_TASK DETAILS_: No pictures in the copy, please: retype all the records exactly.

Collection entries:
============

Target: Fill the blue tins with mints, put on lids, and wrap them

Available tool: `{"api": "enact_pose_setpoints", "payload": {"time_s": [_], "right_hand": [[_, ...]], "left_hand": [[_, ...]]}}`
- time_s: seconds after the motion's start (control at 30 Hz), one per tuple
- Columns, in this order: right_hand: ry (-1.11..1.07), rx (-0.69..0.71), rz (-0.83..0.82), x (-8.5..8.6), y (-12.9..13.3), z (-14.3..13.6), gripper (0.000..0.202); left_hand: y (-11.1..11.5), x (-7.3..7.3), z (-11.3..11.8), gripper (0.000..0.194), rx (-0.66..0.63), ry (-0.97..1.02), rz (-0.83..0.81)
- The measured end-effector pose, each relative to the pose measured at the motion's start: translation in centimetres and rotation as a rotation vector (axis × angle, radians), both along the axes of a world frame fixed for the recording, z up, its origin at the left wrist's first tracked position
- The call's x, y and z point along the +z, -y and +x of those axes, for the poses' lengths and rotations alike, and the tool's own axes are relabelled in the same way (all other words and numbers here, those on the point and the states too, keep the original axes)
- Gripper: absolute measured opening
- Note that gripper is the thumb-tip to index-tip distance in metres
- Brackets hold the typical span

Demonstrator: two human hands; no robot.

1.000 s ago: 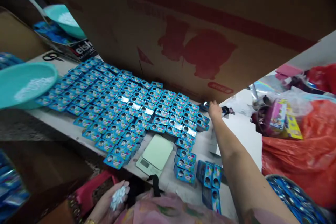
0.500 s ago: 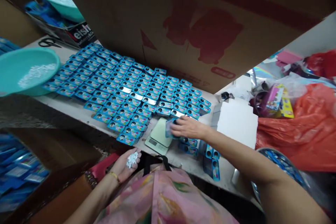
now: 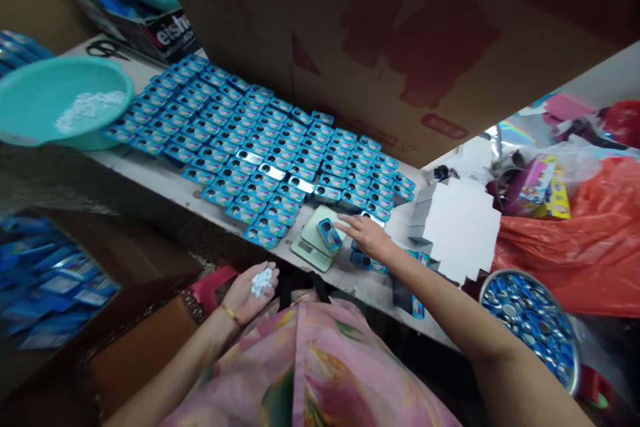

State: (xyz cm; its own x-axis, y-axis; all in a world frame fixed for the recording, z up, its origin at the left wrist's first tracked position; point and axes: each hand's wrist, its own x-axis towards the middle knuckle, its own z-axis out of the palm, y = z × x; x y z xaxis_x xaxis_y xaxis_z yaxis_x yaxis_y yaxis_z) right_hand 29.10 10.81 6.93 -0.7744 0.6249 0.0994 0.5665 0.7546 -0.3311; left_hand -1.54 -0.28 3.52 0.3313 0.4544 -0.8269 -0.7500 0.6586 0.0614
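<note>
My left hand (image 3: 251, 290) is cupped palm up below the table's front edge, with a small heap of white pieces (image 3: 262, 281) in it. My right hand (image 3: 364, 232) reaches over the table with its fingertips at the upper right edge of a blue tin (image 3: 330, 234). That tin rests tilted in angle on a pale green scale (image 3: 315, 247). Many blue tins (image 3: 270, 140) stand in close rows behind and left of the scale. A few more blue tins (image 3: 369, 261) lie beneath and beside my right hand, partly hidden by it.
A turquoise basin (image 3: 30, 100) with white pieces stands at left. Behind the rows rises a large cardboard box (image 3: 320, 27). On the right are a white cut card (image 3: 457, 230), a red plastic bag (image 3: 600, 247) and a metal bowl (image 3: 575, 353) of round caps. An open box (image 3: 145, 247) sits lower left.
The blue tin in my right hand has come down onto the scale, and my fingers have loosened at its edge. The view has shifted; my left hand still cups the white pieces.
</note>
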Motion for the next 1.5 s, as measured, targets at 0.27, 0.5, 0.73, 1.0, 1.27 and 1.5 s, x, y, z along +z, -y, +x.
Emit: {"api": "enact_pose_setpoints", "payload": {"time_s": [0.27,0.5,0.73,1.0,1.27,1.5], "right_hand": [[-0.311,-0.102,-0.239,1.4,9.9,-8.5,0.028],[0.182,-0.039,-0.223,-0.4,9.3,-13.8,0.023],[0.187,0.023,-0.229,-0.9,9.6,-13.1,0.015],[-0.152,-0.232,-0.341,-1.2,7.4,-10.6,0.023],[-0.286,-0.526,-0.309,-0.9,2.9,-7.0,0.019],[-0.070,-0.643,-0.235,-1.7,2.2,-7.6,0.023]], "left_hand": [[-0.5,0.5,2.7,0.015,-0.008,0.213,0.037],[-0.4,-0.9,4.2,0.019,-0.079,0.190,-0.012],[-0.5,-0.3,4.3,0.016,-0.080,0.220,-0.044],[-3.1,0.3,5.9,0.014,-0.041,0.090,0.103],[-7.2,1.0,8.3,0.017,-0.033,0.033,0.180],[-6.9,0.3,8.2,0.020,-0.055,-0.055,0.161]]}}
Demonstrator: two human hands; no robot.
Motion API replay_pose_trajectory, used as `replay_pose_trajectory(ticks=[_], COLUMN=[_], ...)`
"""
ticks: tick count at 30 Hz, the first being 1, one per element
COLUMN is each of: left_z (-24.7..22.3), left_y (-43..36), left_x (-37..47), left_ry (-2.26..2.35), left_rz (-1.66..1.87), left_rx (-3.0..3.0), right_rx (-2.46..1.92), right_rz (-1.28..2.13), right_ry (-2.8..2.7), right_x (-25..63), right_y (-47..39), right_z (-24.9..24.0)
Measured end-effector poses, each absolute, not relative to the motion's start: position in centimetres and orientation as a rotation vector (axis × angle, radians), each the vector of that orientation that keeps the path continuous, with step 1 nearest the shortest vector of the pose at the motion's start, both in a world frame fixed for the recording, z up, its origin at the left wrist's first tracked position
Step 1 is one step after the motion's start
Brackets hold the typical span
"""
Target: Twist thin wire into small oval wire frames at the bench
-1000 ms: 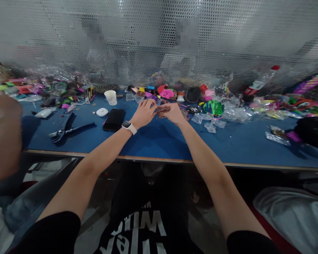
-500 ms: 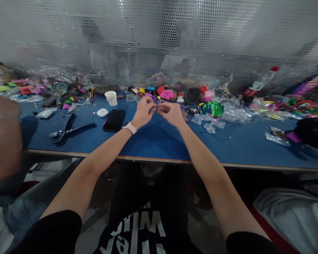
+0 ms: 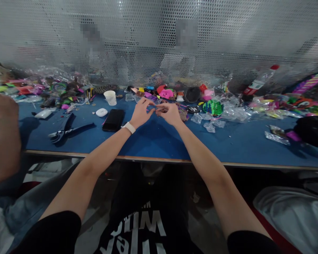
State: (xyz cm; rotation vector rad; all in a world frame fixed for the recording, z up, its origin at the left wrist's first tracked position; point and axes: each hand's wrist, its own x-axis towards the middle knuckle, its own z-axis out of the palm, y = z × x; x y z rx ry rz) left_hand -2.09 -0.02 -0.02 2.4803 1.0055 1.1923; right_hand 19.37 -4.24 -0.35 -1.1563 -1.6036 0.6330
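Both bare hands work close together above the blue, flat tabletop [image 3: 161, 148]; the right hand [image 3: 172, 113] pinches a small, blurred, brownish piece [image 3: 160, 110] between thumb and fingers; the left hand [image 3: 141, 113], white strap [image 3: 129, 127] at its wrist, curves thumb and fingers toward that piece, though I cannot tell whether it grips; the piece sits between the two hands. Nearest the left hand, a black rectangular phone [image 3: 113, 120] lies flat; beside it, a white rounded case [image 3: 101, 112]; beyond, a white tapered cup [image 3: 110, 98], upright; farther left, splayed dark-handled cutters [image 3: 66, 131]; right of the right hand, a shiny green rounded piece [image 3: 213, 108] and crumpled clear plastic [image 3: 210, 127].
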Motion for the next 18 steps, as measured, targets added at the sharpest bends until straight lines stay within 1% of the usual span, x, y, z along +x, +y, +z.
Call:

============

_TASK SOLUTION_:
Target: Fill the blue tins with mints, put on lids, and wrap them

Available tool: `{"api": "enact_pose_setpoints", "payload": {"time_s": [_], "right_hand": [[_, ...]], "left_hand": [[_, ...]]}}`
- time_s: seconds after the motion's start (control at 30 Hz), one per tuple
- Columns, in this order: right_hand: ry (-1.11..1.07), rx (-0.69..0.71), rz (-0.83..0.82), x (-8.5..8.6), y (-12.9..13.3), z (-14.3..13.6), gripper (0.000..0.202); left_hand: y (-11.1..11.5), x (-7.3..7.3), z (-11.3..11.8), gripper (0.000..0.194), rx (-0.66..0.63), ry (-0.97..1.02), rz (-0.83..0.81)
- The measured end-effector pose, each relative to the pose measured at the motion's start: translation in centimetres and rotation as a rotation vector (axis × angle, radians), both along the axes of a world frame fixed for the recording, z up, its origin at the left wrist's first tracked position
- The call's x, y and z point along the +z, -y and +x of those axes, for the poses' lengths and rotations alike, and the tool's own axes are relabelled in the same way (all other words and numbers here, those on the point and the states too, keep the original axes)
- Gripper: absolute measured opening
- Note that gripper is the thumb-tip to index-tip distance in metres
- Brackets hold the typical span

Demonstrator: two human hands; no robot.

1.000 s ago: 
0.500 s ago: 
now: 

State: (xyz cm; its own x-axis, y-axis; all in a world frame fixed for the recording, z up, its origin at the left wrist's first tracked position; point and axes: each hand's wrist, its own x-axis towards the middle knuckle, its own z-axis out of the palm, y = z × x; x y z xaxis_x xaxis_y xaxis_z yaxis_x yaxis_y yaxis_z) right_hand 29.10 10.81 6.93 -0.7744 0.6249 0.0994 0.5665 0.7546 -0.3311; left_hand -1.54 -0.28 3.52 0.3313 0.4544 -0.8269 -0.7500 0.6586 0.0614
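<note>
My left hand (image 3: 251, 290) is cupped palm up below the table's front edge, with a small heap of white pieces (image 3: 262, 281) in it. My right hand (image 3: 364, 232) reaches over the table with its fingertips at the upper right edge of a blue tin (image 3: 330, 234). That tin rests tilted in angle on a pale green scale (image 3: 315, 247). Many blue tins (image 3: 270, 140) stand in close rows behind and left of the scale. A few more blue tins (image 3: 369, 261) lie beneath and beside my right hand, partly hidden by it.
A turquoise basin (image 3: 30, 100) with white pieces stands at left. Behind the rows rises a large cardboard box (image 3: 320, 27). On the right are a white cut card (image 3: 457, 230), a red plastic bag (image 3: 600, 247) and a metal bowl (image 3: 575, 353) of round caps. An open box (image 3: 145, 247) sits lower left.
The blue tin in my right hand has come down onto the scale, and my fingers have loosened at its edge. The view has shifted; my left hand still cups the white pieces.
</note>
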Motion for the next 1.5 s, as measured, targets at 0.27, 0.5, 0.73, 1.0, 1.27 and 1.5 s, x, y, z along +z, -y, +x.
Emit: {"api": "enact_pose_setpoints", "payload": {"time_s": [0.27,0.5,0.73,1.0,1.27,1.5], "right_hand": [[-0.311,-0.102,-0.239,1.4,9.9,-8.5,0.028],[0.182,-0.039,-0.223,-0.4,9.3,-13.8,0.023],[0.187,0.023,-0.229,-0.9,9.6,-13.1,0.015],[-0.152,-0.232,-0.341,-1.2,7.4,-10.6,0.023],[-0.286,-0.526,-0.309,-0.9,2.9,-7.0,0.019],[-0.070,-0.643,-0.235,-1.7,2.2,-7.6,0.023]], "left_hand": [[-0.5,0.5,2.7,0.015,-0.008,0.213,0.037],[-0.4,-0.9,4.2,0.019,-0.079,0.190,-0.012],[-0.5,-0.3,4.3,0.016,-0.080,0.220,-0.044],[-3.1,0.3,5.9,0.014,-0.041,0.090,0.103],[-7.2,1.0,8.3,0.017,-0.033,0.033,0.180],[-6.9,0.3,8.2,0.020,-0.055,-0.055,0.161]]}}
Demonstrator: two human hands; no robot.
Motion API replay_pose_trajectory, used as `replay_pose_trajectory(ticks=[_], COLUMN=[_], ...)`
"""
ticks: tick count at 30 Hz, the first being 1, one per element
COLUMN is each of: left_z (-24.7..22.3), left_y (-43..36), left_x (-37..47), left_ry (-2.26..2.35), left_rz (-1.66..1.87), left_rx (-3.0..3.0), right_rx (-2.46..1.92), right_rz (-1.28..2.13), right_ry (-2.8..2.7), right_x (-25..63), right_y (-47..39), right_z (-24.9..24.0)
Measured end-effector poses, each absolute, not relative to the motion's start: position in centimetres and orientation as a rotation vector (axis × angle, radians), each the vector of that orientation that keeps the path continuous, with step 1 nearest the shortest vector of the pose at the motion's start, both in a world frame fixed for the recording, z up, its origin at the left wrist's first tracked position
Step 1 is one step after the motion's start
Brackets hold the typical span
"""
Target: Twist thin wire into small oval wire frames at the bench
-1000 ms: 
-500 ms: 
+0 ms: 
State: (xyz cm; rotation vector rad; all in a world frame fixed for the recording, z up, its origin at the left wrist's first tracked position; point and axes: each hand's wrist, its own x-axis towards the middle knuckle, its own z-axis out of the palm, y = z × x; x y z rx ry rz) left_hand -2.09 -0.02 -0.02 2.4803 1.0055 1.1923; right_hand 19.37 -4.24 -0.35 -1.1563 -1.6036 0.6330
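Both bare hands work close together above the blue, flat tabletop [image 3: 161, 148]; the right hand [image 3: 172, 113] pinches a small, blurred, brownish piece [image 3: 160, 110] between thumb and fingers; the left hand [image 3: 141, 113], white strap [image 3: 129, 127] at its wrist, curves thumb and fingers toward that piece, though I cannot tell whether it grips; the piece sits between the two hands. Nearest the left hand, a black rectangular phone [image 3: 113, 120] lies flat; beside it, a white rounded case [image 3: 101, 112]; beyond, a white tapered cup [image 3: 110, 98], upright; farther left, splayed dark-handled cutters [image 3: 66, 131]; right of the right hand, a shiny green rounded piece [image 3: 213, 108] and crumpled clear plastic [image 3: 210, 127].
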Motion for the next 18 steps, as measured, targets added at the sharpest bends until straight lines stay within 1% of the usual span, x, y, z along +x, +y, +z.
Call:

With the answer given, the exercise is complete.